Solandieu (Albert Duruz) Récits, contes et légendes d’Ardon Chamoson et Leytron Editions à la Carte, 2003

 

Adossée à la paroi du roc de Gru, au-dessus des villages d’Ardon et de Chamoson, il existe une ruine de rempart d’un fort disparu.

Ce rempart, qui dut être jadis un poste de surveillance avancé sur le chemin d’accès, abrita, à son origine, des êtres inconnus, vivant en dehors de toute civilisation. Les Romains de la plaine l’appelaient : Castellum Fatarum (le Castel des Fées). Celles-ci, malignes et méchantes, comme toutes celles habitant le septentrion, sortaient la nuit, fourrageant les vignes et les champs d’alentour.

Si bien que les colons romains, nouvellement immigrés, résolurent de se débarrasser de ces hôtes incommodes en les expulsant.

Mais en l’apprenant, les fées allèrent trouver les Chamosards, et leur proposèrent un accommodement d’où résulterait certainement un grand bien pour tout le pays. Elles s’engagèrent, si on leur promettait de les laisser vivre en paix dans leur retraite, de canaliser et de couvrir le Rhône dans toute son étendue sur le territoire des Ardonins et des Chamosards, assurant que par ce travail de géants, elles feraient de cette région la plus prospère de toute la vallée.

L’offre était tentante, mais elle pouvait cacher certains subterfuges, ce qui décida les colons à refuser toute transaction.

Les fées rentrèrent donc dans leur castel de fort méchante humeur, jurant bien qu’elles ne s’en iraient qu’à leur corps défendant, et que leur départ forcé serait suivi de terribles représailles.

Un matin, à l’aube naissante, le castel des fées était assiégé par une troupe de guerriers armés d’épieux et de massues.
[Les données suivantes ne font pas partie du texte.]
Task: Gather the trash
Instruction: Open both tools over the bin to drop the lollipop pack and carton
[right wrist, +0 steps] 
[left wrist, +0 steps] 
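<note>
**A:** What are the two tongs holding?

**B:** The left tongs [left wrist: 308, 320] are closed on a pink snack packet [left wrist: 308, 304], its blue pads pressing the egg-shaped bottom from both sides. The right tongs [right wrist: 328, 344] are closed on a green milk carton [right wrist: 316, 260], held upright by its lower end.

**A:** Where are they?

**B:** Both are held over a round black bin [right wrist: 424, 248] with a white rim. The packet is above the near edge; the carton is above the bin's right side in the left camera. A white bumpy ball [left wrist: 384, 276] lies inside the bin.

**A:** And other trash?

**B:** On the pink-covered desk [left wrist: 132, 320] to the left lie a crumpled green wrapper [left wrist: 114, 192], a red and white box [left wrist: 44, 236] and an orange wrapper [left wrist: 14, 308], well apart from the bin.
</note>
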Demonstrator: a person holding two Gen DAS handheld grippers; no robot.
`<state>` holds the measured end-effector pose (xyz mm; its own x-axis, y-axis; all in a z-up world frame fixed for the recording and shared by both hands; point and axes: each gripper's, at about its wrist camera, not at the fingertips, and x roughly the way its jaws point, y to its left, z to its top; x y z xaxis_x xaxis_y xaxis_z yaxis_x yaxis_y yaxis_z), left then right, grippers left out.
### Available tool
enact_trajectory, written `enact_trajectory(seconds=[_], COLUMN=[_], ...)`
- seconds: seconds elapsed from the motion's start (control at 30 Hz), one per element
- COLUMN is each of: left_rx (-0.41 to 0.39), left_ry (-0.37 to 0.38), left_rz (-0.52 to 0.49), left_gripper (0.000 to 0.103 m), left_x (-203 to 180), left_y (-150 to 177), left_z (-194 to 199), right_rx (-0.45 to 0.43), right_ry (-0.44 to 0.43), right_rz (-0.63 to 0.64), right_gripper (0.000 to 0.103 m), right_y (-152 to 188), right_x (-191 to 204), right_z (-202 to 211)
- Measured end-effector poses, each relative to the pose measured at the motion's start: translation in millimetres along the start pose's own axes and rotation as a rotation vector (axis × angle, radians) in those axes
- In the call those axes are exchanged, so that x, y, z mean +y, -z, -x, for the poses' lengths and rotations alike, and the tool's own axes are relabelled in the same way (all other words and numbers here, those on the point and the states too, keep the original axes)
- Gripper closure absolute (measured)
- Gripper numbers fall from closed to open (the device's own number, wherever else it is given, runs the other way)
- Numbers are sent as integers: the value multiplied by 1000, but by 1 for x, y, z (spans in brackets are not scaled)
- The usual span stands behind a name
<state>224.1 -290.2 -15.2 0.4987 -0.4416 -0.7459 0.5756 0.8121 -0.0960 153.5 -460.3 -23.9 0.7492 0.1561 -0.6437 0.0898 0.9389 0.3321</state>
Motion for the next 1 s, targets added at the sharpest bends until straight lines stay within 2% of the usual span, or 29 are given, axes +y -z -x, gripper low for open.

Le siège empêchait toute évasion, si ce n’est par un couloir à pic, où les aigles et les vautours avaient seuls, jusque-là, osé s’engager.

Mais les fées avaient prévu le coup et prirent toutes leurs mesures. Dès qu’elles eurent aperçu les Chamosards escaladant le roc de Gru, elles allumèrent tout autour de leur rempart des monceaux de sapins résineux, dont la fumée âcre et noire ne tarda pas à masquer tout le castel.

Les guerriers, surpris par ce stratagème, n’osèrent ni avancer, ni reculer, entourés qu’ils étaient de précipices dangereux. Ils restèrent donc sur place jusqu’à ce qu’au bout d’un temps qui leur parut très long, ils commencèrent à voir clair autour d’eux.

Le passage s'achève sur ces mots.